ACTION ITEM - Leaving nothing out, print each line of the material exactly.

|---|

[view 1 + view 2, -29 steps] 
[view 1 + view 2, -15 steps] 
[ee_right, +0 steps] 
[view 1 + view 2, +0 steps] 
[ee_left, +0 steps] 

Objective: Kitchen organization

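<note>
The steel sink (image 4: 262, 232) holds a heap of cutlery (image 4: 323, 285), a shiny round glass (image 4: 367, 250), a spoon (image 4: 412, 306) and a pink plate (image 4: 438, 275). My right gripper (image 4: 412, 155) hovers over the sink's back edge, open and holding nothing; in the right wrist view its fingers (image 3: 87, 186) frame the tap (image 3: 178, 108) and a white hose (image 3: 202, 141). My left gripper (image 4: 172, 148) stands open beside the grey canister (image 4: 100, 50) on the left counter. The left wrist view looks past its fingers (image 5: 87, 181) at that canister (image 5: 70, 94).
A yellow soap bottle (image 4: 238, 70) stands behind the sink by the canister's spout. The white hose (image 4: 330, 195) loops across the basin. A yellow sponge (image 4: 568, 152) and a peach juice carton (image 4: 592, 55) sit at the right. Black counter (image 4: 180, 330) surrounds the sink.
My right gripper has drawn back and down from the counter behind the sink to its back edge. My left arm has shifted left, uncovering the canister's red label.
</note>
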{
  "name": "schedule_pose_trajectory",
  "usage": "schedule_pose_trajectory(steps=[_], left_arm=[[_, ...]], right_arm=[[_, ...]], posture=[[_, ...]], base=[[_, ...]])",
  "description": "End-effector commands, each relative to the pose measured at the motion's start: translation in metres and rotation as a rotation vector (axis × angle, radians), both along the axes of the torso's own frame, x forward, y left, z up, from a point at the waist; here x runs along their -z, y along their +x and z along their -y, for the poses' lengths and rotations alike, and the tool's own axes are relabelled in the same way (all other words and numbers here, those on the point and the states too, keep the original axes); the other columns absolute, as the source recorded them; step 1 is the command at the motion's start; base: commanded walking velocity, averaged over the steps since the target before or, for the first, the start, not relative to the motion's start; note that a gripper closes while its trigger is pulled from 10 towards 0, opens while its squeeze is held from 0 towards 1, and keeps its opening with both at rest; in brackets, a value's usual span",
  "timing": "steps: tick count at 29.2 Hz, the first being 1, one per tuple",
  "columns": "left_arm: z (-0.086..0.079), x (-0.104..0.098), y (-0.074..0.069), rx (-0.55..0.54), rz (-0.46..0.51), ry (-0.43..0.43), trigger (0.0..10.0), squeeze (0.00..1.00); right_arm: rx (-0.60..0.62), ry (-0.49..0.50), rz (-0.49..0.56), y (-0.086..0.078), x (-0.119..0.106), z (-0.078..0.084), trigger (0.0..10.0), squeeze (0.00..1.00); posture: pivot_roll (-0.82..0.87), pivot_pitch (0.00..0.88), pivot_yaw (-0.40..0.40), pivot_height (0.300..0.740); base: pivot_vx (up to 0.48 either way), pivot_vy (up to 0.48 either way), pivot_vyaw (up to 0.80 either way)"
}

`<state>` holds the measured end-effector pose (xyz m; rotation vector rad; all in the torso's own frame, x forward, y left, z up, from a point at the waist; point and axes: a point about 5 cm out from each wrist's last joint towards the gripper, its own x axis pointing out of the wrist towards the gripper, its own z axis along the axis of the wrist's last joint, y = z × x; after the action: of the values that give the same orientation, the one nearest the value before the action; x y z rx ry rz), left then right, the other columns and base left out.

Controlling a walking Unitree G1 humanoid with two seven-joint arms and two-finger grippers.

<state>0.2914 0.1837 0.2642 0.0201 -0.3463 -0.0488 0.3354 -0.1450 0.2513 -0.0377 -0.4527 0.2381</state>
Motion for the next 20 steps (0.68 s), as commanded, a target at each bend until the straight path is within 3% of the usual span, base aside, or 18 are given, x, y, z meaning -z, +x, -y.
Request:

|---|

SOLUTION BELOW -
[view 1 + view 2, -29 steps] 
[view 1 + view 2, -15 steps] 
[ee_right, +0 steps] 
[view 1 + view 2, +0 steps] 
[ee_left, +0 steps] 

Objective: Kitchen organization

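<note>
The steel sink (image 4: 262, 232) holds a heap of cutlery (image 4: 323, 285), a shiny round glass (image 4: 367, 250), a spoon (image 4: 412, 306) and a pink plate (image 4: 438, 275). My right gripper (image 4: 412, 155) hovers over the sink's back edge, open and holding nothing; in the right wrist view its fingers (image 3: 87, 186) frame the tap (image 3: 178, 108) and a white hose (image 3: 202, 141). My left gripper (image 4: 172, 148) stands open beside the grey canister (image 4: 100, 50) on the left counter. The left wrist view looks past its fingers (image 5: 87, 181) at that canister (image 5: 70, 94).
A yellow soap bottle (image 4: 238, 70) stands behind the sink by the canister's spout. The white hose (image 4: 330, 195) loops across the basin. A yellow sponge (image 4: 568, 152) and a peach juice carton (image 4: 592, 55) sit at the right. Black counter (image 4: 180, 330) surrounds the sink.
My right gripper has drawn back and down from the counter behind the sink to its back edge. My left arm has shifted left, uncovering the canister's red label.
</note>
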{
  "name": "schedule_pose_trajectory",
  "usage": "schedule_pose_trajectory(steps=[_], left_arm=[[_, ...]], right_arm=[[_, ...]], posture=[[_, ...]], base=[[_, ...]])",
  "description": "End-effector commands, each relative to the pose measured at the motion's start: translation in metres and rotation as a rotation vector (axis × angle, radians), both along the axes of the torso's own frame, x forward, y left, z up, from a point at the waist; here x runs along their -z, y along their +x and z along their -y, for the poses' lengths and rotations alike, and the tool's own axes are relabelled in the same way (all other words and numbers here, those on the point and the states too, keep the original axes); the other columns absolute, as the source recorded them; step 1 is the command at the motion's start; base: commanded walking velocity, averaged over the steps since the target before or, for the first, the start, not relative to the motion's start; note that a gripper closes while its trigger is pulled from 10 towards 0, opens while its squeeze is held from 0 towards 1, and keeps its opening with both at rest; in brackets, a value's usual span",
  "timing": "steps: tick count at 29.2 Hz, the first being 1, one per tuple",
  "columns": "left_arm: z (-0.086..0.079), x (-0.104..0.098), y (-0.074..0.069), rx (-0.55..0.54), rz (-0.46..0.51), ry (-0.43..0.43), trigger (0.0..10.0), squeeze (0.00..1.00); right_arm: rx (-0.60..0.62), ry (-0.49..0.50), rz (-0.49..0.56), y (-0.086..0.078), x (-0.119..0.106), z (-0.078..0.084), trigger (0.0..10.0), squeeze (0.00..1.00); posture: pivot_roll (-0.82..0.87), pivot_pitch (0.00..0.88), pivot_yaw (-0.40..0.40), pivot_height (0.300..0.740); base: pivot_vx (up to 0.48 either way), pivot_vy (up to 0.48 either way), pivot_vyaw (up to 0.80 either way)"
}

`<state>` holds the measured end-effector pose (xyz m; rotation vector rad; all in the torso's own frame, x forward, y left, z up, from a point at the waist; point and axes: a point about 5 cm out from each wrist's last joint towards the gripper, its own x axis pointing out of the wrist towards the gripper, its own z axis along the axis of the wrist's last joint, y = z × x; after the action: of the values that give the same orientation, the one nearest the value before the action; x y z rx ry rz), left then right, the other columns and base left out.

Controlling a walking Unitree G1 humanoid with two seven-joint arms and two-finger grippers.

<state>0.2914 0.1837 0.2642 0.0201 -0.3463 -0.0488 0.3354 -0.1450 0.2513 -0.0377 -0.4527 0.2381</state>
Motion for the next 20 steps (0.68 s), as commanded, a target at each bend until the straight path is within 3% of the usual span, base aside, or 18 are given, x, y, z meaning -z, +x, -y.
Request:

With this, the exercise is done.